All Products
Search
Document Center

Use Apache Hive to access LindormDFS

Last Updated: Jul 09, 2021

This topic describes how to use Apache Hive to access LindormDFS.

Preparations

  1. Activate the LindormDFS service. For more information, see Activate the LindormDFS service.

  2. Install Java Development Kits (JDKs) on compute nodes. The JDK version must be 1.8 or later.

  3. Download Apache Derby from the official website. The version of Apache Derby used in this topic is V10.13.1.1.

  4. Download the compressed Apache Hive package from the official website. The Apache Hive version used in this topic is V2.3.7.

Configure Apache Derby

  1. Extract the Apache Hive package to the specified directory.

     tar -zxvf db-derby-10.13.1.1-bin.tar.gz -C /usr/local/
  2. Modify the profile file in the /etc path and configure environment variables.

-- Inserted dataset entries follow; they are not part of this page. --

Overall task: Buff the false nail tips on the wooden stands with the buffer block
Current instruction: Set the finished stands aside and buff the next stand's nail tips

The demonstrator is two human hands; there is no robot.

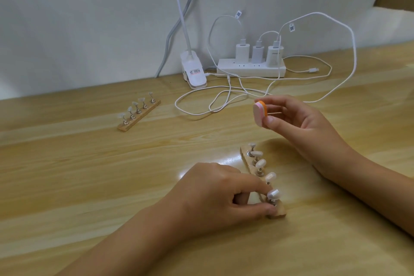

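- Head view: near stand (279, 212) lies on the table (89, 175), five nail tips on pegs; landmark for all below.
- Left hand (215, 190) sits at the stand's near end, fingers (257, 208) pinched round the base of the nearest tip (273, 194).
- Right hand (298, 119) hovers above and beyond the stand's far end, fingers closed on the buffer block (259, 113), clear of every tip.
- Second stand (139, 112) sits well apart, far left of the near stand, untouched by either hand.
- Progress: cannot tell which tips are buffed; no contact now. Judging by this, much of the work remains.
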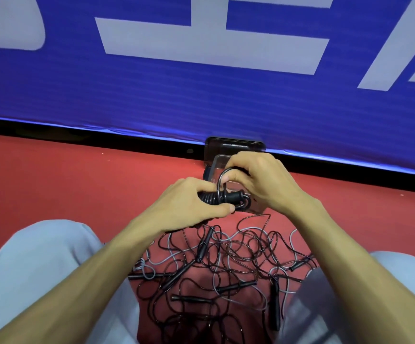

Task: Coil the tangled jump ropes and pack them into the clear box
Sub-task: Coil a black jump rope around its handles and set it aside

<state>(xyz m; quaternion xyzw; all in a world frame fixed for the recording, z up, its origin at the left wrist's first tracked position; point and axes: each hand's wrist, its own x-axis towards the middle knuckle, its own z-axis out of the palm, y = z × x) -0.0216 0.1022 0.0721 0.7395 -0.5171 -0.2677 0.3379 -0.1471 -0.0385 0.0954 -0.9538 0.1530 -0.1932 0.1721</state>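
While your left hand clasps the black rubbery handles wound with glossy dark cord, your right hand pinches a stiff arched loop above them. If that springy loop slips, the wrap would likely unwind. Just behind, partly hidden, sits the clear plastic box. The other thin black and grey ropes lie tangled between your knees on the matte red floor, and could snag any trailing end.

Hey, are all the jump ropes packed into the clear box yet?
No, a tangle of ropes lies loose on the red floor, outside the clear box.
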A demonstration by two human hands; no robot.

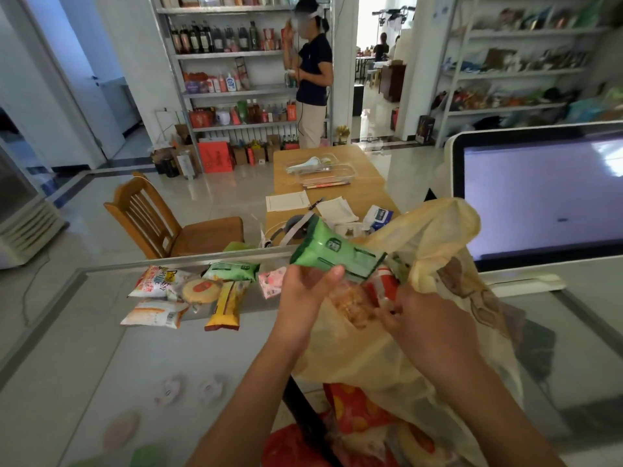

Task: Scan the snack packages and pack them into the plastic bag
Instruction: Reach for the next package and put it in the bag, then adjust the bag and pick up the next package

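Left hand (305,291) round green package (325,251) — right hand (424,321) on plastic bag (367,362)

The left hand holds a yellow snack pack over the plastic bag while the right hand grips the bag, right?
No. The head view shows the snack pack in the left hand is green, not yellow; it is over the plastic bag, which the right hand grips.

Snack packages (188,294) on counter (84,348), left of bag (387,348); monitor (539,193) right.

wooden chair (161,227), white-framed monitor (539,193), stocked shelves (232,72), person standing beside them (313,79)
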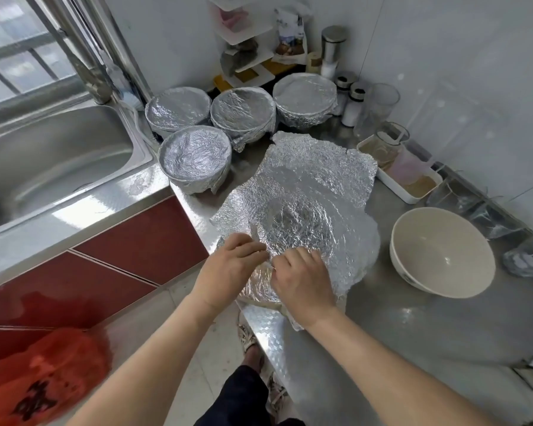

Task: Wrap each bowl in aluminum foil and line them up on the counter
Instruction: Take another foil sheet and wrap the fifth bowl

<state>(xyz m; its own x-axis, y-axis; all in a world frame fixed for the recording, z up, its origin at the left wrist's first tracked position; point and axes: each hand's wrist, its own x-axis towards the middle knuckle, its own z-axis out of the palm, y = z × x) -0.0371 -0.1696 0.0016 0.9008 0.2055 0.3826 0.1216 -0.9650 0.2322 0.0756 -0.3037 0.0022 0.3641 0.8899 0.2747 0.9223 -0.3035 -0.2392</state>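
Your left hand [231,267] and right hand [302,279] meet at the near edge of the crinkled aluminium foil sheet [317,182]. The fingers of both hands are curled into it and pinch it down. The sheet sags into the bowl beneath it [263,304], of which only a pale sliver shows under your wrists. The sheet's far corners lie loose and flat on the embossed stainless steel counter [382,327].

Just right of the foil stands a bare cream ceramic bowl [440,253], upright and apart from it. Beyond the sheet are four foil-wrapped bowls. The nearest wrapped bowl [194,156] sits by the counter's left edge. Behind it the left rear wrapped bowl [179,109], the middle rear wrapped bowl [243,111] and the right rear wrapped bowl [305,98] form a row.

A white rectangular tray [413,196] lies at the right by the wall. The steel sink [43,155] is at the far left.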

    1. Run the following command to open the profile file in the /etc path:

      vim /etc/profile
    2. Add the following information to the end of the content in the file:

      export DERBY_HOME=/usr/local/db-derby-10.13.1.1-bin
      export CLASSPATH=$CLASSPATH:$DERBY_HOME/lib/derby.jar:$DERBY_HOME/lib/derbytools.jar
    3. Create a directory that is used to store the data.

      mkdir $DERBY_HOME/data
    4. Start the LindormDFS service.

      nohup /usr/local/db-derby-10.13.1.1-bin/bin/startNetworkServer &

Configure Apache Hive

  1. Extract the Apache Hive package to the specified directory.

    tar -zxvf apache-hive-2.3.7-bin.tar.gz -C /usr/local/
  2. Modify the profile file in the /etc path and configure the environment variables.

    1. Run the following command to open the profile file in the /etc path:

      vim /etc/profile
    2. Add the following information to the end of the content in the file:

      export HIVE_HOME=/usr/local/apache-hive-2.3.7-bin
  3. Modify the hive-env.sh file.

    1. Run the following command to open the hive-env.sh file.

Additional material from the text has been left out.